RECORDS TO PROCESS
• • • • • • •

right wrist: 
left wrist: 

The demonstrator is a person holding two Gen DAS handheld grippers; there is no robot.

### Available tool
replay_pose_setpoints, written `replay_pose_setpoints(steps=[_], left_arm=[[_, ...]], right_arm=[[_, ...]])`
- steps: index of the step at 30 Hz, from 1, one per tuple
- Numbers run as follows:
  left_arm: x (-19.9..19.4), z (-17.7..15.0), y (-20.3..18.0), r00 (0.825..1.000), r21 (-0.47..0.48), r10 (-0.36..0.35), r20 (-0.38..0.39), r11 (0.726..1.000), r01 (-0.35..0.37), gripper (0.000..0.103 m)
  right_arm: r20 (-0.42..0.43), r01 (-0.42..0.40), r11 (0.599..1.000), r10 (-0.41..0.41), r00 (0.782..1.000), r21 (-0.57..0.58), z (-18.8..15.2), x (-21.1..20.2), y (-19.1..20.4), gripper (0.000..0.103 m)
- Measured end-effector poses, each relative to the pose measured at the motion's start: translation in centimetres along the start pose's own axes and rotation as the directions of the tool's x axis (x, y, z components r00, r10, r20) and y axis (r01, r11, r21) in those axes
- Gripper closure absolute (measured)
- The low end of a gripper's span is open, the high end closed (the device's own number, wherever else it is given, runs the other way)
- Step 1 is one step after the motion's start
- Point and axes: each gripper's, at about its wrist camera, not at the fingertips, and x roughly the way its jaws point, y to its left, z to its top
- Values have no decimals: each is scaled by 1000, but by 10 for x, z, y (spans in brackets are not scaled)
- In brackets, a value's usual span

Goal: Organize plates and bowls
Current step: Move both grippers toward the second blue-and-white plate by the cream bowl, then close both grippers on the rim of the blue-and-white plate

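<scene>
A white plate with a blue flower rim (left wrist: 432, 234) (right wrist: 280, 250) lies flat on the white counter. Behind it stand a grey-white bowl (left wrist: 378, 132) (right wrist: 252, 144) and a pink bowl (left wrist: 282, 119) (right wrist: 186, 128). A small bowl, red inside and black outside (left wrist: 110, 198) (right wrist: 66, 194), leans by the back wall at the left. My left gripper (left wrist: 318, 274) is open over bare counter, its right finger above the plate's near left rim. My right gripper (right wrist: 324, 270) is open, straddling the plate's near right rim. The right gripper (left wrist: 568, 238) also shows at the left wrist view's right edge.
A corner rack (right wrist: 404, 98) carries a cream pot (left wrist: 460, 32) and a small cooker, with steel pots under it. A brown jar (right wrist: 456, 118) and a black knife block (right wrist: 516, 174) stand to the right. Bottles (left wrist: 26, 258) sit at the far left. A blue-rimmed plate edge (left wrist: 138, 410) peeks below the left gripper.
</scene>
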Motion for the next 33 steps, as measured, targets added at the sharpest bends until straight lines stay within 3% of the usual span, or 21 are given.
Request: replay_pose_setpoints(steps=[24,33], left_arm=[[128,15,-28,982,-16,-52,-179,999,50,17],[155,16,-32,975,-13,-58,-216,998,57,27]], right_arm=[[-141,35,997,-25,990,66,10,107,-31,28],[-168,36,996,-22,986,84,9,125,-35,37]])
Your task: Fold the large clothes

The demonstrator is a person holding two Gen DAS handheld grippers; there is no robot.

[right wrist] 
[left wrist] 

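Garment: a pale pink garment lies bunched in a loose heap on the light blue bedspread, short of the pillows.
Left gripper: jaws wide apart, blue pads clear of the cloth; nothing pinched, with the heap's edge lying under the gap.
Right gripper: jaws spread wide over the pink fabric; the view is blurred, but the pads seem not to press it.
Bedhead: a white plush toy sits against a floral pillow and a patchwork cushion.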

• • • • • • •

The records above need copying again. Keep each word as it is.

right wrist: 
left wrist: 

The demonstrator is a person holding two Gen DAS handheld grippers; there is no robot.

### Available tool
replay_pose_setpoints, written `replay_pose_setpoints(steps=[_], left_arm=[[_, ...]], right_arm=[[_, ...]])`
- steps: index of the step at 30 Hz, from 1, one per tuple
- Numbers run as follows:
  left_arm: x (-19.9..19.4), z (-17.7..15.0), y (-20.3..18.0), r00 (0.825..1.000), r21 (-0.47..0.48), r10 (-0.36..0.35), r20 (-0.38..0.39), r11 (0.726..1.000), r01 (-0.35..0.37), gripper (0.000..0.103 m)
  right_arm: r20 (-0.42..0.43), r01 (-0.42..0.40), r11 (0.599..1.000), r10 (-0.41..0.41), r00 (0.782..1.000), r21 (-0.57..0.58), z (-18.8..15.2), x (-21.1..20.2), y (-19.1..20.4), gripper (0.000..0.103 m)
- Measured end-effector poses, each relative to the pose measured at the motion's start: translation in centimetres along the start pose's own axes and rotation as the directions of the tool's x axis (x, y, z components r00, r10, r20) and y axis (r01, r11, r21) in those axes
- Gripper closure absolute (measured)
- The low end of a gripper's span is open, the high end closed (the device's own number, wherever else it is given, runs the other way)
- Step 1 is one step after the motion's start
- Point and axes: each gripper's, at about its wrist camera, not at the fingertips, and x roughly the way its jaws point, y to its left, z to its top
- Values have no decimals: each is scaled by 1000, but by 10 for x, z, y (spans in brackets are not scaled)
- In brackets, a value's usual span

Goal: Organize plates and bowls
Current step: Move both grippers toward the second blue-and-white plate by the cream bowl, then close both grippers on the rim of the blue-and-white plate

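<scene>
A white plate with a blue flower rim (left wrist: 432, 234) (right wrist: 280, 250) lies flat on the white counter. Behind it stand a grey-white bowl (left wrist: 378, 132) (right wrist: 252, 144) and a pink bowl (left wrist: 282, 119) (right wrist: 186, 128). A small bowl, red inside and black outside (left wrist: 110, 198) (right wrist: 66, 194), leans by the back wall at the left. My left gripper (left wrist: 318, 274) is open over bare counter, its right finger above the plate's near left rim. My right gripper (right wrist: 324, 270) is open, straddling the plate's near right rim. The right gripper (left wrist: 568, 238) also shows at the left wrist view's right edge.
A corner rack (right wrist: 404, 98) carries a cream pot (left wrist: 460, 32) and a small cooker, with steel pots under it. A brown jar (right wrist: 456, 118) and a black knife block (right wrist: 516, 174) stand to the right. Bottles (left wrist: 26, 258) sit at the far left. A blue-rimmed plate edge (left wrist: 138, 410) peeks below the left gripper.
</scene>
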Motion for the next 33 steps, as measured, targets added at the sharpest bends until straight lines stay within 3% of the usual span, or 21 are given.
Request: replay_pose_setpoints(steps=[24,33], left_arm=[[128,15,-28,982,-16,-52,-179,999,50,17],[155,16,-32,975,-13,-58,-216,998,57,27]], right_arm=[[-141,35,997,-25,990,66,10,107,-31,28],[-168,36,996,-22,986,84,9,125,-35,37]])
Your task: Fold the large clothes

The demonstrator is a person holding two Gen DAS handheld grippers; there is no robot.

[right wrist] 
[left wrist] 

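Garment: a pale pink garment lies bunched in a loose heap on the light blue bedspread, short of the pillows.
Left gripper: jaws wide apart, blue pads clear of the cloth; nothing pinched, with the heap's edge lying under the gap.
Right gripper: jaws spread wide over the pink fabric; the view is blurred, but the pads seem not to press it.
Bedhead: a white plush toy sits against a floral pillow and a patchwork cushion.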

The response is now complete.